Pertanyaannya sekarang, apakah musim gugur 1981 akan meneruskan sang tradisi? Semoga tidak. Ia berharap, serius. Amanda menghentikan langkah, menghadapkan tubuh ke arah danau dalam satu gerakan, memandang satuan elemen liquid di hadapannya dengan tatapan redup, kedua tangan di saku. Sayangnya, kenyataan yang tengah berlangsung adalah, kegelisahan menerpa. Untuk banyak hal--nilai akademik, Nathaniel, Leander--bingung, banyak hal yang mengganjal di hati. Kerlingan matanya menangkap sesosok gadis di atas sampan, senior MacKenzie? Sang prefek tengah berkutat melepas atribut yang ia kenakan--syal, jubah, sepatu, kaos kaki--dan dalam selang waktu beberapa detik berikutnya, suara 'byur' nyaring bergaung di udara.

Eh?

Terperangah sesaat, Amanda terpaku di tempat dengan mulut sedikit terbuka. I-itu, apa yang dilakukan seniornya itu? Sosok lain--Windstroke, di atas sapu. Tidak, gadis Gryffindor itu tak terlihat melakukan apapun, hanya terbang rendah di atas danau. Menunggu kepastian atau bagaimana? Disusul ucapan seorang junior Hufflepuff yang berada tak jauh dari tempat Amanda berdiri. Dia... tidak ditolong? Ditolong, hm...

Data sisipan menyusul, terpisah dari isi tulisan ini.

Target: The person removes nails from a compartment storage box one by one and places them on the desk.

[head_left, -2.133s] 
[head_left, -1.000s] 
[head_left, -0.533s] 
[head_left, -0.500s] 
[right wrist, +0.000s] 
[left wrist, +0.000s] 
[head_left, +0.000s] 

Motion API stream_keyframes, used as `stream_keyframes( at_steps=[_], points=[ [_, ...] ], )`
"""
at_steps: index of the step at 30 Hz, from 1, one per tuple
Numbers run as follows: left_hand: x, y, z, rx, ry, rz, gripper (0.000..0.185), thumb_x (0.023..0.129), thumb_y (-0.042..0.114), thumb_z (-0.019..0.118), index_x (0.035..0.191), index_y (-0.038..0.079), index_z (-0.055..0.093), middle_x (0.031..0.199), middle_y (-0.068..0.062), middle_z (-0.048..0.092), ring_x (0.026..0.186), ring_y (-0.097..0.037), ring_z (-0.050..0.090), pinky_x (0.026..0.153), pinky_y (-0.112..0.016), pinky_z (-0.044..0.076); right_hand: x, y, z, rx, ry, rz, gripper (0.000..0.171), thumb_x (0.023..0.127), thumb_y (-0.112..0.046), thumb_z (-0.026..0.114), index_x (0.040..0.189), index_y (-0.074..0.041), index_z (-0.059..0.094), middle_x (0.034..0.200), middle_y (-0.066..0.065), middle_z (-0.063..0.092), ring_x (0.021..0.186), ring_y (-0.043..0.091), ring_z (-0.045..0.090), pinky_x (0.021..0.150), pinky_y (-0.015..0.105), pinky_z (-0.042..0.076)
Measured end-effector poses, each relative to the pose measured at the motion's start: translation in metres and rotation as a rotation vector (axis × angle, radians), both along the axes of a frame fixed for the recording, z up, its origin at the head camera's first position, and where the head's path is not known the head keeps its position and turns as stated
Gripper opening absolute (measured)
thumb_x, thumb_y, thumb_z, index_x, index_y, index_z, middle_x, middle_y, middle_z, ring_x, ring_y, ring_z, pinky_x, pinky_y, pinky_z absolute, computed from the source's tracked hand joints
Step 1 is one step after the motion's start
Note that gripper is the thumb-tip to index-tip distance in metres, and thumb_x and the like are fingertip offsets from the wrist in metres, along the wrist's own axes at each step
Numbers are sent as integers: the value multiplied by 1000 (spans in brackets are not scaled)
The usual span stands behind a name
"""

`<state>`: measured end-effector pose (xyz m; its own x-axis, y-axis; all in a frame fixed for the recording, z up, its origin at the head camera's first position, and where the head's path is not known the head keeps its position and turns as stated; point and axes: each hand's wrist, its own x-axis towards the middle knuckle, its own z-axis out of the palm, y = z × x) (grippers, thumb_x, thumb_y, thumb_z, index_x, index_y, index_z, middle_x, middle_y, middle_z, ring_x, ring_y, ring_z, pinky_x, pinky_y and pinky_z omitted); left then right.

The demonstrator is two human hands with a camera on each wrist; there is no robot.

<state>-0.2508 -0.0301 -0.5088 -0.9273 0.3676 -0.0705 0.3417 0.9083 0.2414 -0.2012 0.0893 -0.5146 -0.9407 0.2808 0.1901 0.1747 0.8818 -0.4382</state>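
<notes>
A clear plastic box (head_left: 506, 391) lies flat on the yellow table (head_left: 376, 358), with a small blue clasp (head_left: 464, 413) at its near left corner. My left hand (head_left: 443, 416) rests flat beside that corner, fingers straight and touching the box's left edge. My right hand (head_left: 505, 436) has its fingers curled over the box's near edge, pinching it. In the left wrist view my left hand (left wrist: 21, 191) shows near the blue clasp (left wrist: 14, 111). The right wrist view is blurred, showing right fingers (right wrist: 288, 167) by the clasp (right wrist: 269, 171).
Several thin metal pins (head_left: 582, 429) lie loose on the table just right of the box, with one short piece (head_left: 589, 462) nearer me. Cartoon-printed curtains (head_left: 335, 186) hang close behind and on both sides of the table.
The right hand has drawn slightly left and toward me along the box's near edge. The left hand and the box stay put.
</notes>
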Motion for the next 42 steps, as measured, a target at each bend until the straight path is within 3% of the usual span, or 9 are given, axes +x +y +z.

Oke. Irvine yang bertindak.

Amanda mengerjap saat percikan air melompat ke udara. Irvine--telah terjun ke danau, kawan-kawan. Keren.

"Kemana yang tenggelam? Aku tidak menemukan apapun."

Hei, Amanda, kau sedang tak peka atau bagaimana?



Tidak. Hanya berpikir. Ia melangkahkan kaki lebih dekat ke tepi danau, kemudian duduk bersimpuh dengan kedua tangan di atas rerumputan dan tubuh sedikit condong ke depan. "Hei, Irvine," serunya, cukup keras untuk didengar oleh pemuda itu, "Kurasa... Prefek MacKenzie tengah menyelam, bukan tenggelam."

Pendapat. Kesimpulan pribadi selintas pandang.